> **Your objective**
Lines before the one containing "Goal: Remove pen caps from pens" are to be left out; reproduce that line and all the rest of the entries exactly.

■ ■ ■

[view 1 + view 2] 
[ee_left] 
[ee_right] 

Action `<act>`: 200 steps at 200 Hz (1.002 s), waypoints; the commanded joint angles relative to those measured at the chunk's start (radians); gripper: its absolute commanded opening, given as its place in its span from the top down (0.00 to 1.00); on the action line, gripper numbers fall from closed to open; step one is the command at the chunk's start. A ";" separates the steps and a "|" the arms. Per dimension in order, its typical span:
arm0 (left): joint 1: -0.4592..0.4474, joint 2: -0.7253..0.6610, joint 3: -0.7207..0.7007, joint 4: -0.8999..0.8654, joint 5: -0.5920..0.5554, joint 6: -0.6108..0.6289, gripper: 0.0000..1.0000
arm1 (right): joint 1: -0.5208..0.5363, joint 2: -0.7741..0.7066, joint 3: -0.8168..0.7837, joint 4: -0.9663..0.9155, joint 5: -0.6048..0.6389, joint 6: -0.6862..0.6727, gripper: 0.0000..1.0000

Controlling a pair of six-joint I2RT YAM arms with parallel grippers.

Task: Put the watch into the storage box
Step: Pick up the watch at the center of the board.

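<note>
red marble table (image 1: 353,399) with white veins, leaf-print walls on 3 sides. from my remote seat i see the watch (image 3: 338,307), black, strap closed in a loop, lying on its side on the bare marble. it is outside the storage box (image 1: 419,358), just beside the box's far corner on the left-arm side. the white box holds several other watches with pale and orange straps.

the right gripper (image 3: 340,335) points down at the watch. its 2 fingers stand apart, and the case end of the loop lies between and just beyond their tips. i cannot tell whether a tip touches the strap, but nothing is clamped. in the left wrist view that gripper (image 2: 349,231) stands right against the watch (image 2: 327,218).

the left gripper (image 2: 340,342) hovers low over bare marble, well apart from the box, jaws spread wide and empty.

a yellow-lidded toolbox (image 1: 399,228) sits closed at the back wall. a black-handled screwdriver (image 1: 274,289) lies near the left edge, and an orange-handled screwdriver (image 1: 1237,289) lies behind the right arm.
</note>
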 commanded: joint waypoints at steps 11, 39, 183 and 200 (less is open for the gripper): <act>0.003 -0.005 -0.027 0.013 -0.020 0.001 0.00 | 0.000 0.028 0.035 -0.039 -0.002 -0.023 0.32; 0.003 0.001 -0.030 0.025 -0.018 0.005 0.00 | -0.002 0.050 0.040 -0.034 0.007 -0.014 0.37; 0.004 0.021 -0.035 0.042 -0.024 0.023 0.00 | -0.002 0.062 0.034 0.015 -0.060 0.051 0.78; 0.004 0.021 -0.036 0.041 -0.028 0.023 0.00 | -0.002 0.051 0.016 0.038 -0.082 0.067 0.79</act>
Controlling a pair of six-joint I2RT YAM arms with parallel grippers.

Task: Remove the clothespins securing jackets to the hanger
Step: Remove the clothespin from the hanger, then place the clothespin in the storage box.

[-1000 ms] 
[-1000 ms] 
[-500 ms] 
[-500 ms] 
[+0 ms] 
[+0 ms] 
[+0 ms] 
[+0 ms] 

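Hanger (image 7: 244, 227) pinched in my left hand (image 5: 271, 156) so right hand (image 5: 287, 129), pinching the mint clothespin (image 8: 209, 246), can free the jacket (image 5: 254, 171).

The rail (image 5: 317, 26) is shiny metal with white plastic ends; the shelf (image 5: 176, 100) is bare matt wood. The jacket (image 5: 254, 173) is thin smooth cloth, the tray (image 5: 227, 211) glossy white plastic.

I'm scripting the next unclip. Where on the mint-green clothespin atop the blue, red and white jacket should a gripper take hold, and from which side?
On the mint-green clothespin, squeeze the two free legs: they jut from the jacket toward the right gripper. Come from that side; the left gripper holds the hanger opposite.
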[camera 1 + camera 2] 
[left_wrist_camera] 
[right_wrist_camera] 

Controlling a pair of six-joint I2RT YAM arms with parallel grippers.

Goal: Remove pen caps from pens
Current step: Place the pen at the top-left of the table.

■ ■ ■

> **Response area**
Goal: Remove pen caps from pens
Current step: Place the pen at the top-left of the table.

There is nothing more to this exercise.